* **Directions**
A single figure is required: the number of lines in the data below that hold the word "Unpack".

....................

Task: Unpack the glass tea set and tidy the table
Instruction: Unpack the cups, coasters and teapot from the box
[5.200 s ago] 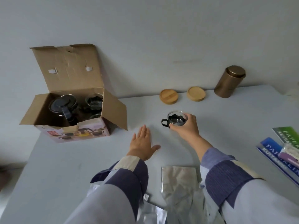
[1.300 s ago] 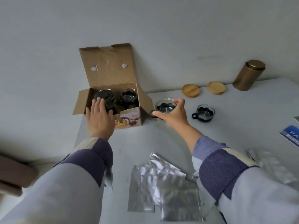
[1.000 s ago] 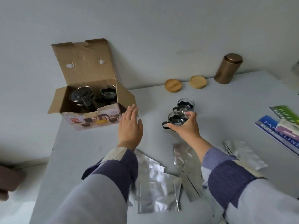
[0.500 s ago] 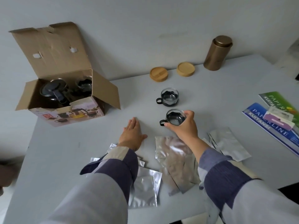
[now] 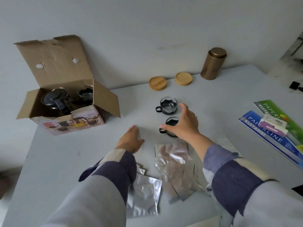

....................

* **Task solution**
2